Segundo levantamento realizado pela Kaiko, a Binance atingiu em maio 50% de market share nas negociações à vista (spot), a menor fatia em um ano. Já de acordo com a CCData, a participação da corretora no mercado spot recuou para 48%. O movimento, entretanto, teria sido impulsionado também pelo fim de um período promocional de “taxa zero” na plataforma.

Apesar da queda, a Binance ainda está em posição confortável diante da concorrência. Considerando os volumes de negociações à vista e em derivativos, a corretora movimenta cerca de US$ 75 bilhões em um dia, contra menos de US$ 50 bilhões de todas as outras 9 maiores corretoras somadas, segundo dados do CoinMarketCap.

Em relação às segundas colocadas, a Binance chega a ter oito vezes mais volume que a Coinbase (no mercado à vista) e quase três vezes mais do que a OKX (em derivativos).

Dessa maneira, mesmo que a empresa seja obrigada a fechar as portas nos EUA, ainda teria um negócio rentável globalmente. Segundo mensagens mencionadas pela CFTC no processo, menos de 18% da clientela da Binance vinha dos EUA em 2020.

Além disso, segundo fontes ouvidas pela Bloomberg, CZ já estaria planejando na sua sucessão à frente da Binance: o executivo Richard Teng, 52, com passagem pela bolsa de valores de Cingapura e pela Abu Dhabi Global Market, é o mais cotado para assumir o cargo de CEO, especialmente após os desafios regulatórios recentes enfrentados pela companhia.

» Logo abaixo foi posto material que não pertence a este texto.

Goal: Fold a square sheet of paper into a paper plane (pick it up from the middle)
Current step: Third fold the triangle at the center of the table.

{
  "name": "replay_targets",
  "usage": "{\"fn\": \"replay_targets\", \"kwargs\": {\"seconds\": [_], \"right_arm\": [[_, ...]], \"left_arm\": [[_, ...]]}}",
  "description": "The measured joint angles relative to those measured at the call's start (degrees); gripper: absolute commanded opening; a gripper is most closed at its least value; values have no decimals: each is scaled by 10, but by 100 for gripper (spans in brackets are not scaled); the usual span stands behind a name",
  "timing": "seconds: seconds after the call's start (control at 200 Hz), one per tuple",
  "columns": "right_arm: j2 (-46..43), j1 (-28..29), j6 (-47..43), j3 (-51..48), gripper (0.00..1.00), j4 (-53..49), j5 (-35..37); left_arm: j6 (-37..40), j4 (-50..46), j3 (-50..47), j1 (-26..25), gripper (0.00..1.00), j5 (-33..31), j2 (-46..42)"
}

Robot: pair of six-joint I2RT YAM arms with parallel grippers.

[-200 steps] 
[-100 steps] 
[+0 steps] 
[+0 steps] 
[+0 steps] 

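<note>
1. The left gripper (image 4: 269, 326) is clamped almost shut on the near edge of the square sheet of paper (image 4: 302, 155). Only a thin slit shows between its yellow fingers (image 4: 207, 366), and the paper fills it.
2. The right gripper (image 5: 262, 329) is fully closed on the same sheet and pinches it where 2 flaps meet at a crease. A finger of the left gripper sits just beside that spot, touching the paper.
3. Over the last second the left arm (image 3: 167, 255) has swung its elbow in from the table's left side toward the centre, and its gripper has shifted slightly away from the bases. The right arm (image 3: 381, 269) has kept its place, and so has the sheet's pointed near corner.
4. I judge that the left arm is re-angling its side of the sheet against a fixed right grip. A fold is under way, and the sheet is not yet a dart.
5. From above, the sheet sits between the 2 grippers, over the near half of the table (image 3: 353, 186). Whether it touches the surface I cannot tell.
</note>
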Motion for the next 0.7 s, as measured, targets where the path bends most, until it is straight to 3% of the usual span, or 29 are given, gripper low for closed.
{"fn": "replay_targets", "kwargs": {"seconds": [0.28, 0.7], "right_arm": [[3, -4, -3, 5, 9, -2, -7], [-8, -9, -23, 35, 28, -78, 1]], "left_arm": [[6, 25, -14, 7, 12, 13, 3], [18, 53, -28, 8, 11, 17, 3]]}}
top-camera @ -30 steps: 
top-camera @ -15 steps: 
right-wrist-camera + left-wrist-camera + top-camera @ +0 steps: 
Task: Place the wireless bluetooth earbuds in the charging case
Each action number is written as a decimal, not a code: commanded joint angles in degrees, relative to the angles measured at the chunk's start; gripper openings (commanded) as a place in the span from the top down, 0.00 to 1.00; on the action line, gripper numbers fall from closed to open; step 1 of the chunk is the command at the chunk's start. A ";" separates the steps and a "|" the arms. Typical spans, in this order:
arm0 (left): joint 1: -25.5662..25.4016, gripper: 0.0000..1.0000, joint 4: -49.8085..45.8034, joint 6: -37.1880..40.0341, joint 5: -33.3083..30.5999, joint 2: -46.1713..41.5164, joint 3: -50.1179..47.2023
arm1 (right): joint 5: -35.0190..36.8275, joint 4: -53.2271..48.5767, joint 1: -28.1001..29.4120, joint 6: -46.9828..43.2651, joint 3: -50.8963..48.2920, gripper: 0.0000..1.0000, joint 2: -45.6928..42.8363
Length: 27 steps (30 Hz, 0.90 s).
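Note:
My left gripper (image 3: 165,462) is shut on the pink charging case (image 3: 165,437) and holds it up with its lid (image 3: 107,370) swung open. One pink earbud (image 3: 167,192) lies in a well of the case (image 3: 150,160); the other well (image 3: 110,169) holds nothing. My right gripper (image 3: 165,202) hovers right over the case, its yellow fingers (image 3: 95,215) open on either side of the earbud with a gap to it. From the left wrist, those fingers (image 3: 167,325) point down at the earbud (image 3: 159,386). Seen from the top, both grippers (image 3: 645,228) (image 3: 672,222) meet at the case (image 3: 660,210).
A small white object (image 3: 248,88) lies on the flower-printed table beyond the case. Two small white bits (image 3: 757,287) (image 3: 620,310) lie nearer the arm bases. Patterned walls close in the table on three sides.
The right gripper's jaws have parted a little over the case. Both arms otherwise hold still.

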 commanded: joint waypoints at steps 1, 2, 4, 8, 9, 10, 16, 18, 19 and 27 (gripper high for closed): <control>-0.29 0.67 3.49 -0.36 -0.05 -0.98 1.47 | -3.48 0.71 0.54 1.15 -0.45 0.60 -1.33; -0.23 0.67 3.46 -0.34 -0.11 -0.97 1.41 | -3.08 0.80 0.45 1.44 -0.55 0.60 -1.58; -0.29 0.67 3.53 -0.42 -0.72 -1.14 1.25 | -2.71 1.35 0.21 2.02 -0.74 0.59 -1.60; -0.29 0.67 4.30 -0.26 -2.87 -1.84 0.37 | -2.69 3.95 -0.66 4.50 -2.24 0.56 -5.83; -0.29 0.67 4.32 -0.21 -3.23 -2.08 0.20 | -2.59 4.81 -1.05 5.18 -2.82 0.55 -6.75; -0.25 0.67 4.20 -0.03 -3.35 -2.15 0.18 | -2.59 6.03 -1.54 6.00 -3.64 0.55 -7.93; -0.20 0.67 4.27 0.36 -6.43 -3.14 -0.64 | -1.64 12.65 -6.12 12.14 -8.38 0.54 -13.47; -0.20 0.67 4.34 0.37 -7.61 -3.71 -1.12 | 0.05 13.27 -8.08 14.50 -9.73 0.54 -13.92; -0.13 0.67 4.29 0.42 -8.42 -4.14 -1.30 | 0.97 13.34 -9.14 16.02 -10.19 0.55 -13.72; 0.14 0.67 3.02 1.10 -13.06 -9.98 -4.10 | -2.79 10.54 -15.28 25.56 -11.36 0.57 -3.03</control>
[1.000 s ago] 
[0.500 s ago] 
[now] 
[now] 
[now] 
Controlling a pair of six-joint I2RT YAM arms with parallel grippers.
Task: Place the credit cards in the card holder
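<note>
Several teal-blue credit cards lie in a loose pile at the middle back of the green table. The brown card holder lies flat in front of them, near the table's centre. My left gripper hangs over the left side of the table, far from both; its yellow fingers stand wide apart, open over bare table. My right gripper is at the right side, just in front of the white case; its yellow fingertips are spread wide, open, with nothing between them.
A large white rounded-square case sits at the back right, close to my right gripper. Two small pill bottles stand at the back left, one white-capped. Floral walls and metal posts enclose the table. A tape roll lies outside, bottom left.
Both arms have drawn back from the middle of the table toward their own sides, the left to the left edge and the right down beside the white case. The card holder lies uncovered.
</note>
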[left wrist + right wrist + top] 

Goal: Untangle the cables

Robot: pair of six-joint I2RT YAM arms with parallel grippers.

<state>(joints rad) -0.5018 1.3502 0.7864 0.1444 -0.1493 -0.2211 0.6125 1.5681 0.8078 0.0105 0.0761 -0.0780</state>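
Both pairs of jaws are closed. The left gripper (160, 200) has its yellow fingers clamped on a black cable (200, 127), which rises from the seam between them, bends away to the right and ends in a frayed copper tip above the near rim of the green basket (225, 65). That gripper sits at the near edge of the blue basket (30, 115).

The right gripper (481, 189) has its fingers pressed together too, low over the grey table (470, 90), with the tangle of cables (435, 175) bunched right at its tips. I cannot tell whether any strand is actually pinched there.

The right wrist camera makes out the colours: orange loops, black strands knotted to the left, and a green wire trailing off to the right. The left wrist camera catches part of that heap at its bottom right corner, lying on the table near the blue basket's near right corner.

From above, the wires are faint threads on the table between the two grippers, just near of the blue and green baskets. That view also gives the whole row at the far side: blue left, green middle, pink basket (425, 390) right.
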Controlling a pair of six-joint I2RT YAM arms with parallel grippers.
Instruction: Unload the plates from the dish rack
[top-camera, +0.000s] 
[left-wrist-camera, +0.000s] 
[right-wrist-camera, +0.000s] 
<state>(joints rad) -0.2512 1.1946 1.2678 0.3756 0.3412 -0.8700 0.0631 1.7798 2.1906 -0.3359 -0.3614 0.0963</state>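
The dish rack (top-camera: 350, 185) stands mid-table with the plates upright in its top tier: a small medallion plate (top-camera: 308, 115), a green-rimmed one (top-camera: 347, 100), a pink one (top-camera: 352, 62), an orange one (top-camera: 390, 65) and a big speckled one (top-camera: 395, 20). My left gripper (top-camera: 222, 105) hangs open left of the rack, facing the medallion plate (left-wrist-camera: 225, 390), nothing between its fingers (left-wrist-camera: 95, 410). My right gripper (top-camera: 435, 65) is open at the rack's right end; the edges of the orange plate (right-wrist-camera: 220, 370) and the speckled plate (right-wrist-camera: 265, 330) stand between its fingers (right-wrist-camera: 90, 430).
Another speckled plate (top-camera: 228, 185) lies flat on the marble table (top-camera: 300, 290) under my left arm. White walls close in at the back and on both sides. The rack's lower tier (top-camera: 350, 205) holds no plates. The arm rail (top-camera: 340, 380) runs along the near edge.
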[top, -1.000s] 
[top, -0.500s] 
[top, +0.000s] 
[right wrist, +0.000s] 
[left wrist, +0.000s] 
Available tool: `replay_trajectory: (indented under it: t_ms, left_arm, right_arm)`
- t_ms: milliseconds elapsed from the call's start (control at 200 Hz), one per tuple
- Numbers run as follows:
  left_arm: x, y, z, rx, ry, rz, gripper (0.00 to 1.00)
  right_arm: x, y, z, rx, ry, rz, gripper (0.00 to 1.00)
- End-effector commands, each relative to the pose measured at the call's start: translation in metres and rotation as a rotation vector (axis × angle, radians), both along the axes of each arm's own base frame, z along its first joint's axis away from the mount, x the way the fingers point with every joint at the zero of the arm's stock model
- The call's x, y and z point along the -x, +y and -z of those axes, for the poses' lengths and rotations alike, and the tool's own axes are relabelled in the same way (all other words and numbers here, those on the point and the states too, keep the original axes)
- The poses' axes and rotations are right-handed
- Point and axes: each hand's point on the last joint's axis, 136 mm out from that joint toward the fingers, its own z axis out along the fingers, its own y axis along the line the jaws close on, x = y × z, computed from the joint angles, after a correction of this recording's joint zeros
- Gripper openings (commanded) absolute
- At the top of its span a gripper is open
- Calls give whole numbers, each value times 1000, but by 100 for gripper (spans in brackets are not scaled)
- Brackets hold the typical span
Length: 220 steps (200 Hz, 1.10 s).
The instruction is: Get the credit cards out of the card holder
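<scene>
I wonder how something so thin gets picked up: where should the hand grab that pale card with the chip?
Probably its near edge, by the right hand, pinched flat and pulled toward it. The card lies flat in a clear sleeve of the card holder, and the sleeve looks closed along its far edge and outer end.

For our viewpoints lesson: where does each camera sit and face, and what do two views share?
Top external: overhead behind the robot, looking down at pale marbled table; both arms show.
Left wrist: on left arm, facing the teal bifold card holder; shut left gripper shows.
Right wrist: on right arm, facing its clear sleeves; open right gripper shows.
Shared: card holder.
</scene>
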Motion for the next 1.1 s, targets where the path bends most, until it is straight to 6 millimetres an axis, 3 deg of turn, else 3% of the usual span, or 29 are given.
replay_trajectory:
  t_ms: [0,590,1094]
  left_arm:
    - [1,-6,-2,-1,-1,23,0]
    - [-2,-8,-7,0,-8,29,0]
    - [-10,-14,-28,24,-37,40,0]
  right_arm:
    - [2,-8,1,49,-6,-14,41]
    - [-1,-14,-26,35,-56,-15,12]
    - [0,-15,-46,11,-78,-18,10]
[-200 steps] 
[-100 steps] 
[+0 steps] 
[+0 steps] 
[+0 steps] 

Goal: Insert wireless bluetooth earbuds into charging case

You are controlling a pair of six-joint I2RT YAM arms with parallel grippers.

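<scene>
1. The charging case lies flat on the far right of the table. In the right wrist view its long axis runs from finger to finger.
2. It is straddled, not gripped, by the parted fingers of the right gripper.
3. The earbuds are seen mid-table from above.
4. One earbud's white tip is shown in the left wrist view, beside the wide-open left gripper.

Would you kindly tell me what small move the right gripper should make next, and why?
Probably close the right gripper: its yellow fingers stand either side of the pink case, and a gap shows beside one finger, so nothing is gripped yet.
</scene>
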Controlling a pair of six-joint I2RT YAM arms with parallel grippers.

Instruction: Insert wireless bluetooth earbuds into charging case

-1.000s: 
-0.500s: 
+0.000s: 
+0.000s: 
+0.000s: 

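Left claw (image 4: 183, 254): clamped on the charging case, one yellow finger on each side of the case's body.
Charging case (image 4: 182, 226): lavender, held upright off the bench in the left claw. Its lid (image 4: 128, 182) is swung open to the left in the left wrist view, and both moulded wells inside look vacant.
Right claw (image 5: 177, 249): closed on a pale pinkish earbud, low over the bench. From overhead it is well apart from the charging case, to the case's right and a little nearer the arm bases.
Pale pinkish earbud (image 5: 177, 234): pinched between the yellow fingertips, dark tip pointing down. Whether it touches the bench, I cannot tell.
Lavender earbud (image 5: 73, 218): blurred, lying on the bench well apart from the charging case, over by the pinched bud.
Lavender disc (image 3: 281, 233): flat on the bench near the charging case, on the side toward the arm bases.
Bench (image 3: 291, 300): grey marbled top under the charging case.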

Devo tirar meus ativos da Binance?

Muitos clientes da Binance retiraram recursos da corretora quando o processo da CFTC veio à tona em março. Na época, a corretora cripto registrou cerca de US$ 1 bilhão em saques em poucos dias.

Segundo o CEO, a corrida de saques foi menor do que às vistas após a queda da FTX, em novembro, e a interrupção da emissão da stablecoin da exchange, a Binance USD (BUSD), em fevereiro. “A Binance lida com bilhões de depósitos e saques diariamente. Vimos um pouco de saída líquida ontem, menor que os dias do ‘BUSD’ ou da ‘FTX’ ”, disse CZ na quinta-feira (30) via Twitter.

O movimento se estabilizou depois, mas voltou a acelerar nesta semana, após a medida da SEC. Nas 24 horas seguintes à abertura do novo processo, os clientes da corretora global e do braço da empresa nos EUA, a Binance.US, sacaram quase US$ 780 milhões em criptoativos, segundo dados da casa de análise Nansen.

Vale lembrar que criptomoedas depositadas em corretoras não estão cobertas pelo FGC (Fundo Garantidor de Crédito). Além disso, os ativos dos clientes não são legalmente separados do patrimônio da empresa, que tampouco tem presença formal no Brasil, o que dificultaria recuperação de recursos em uma eventual falência.

A Binance, por outro lado, afirma que os recursos de clientes estão protegidos por um fundo próprio avaliado em US$ 1 bilhão. A corretora segue funcionando normalmente.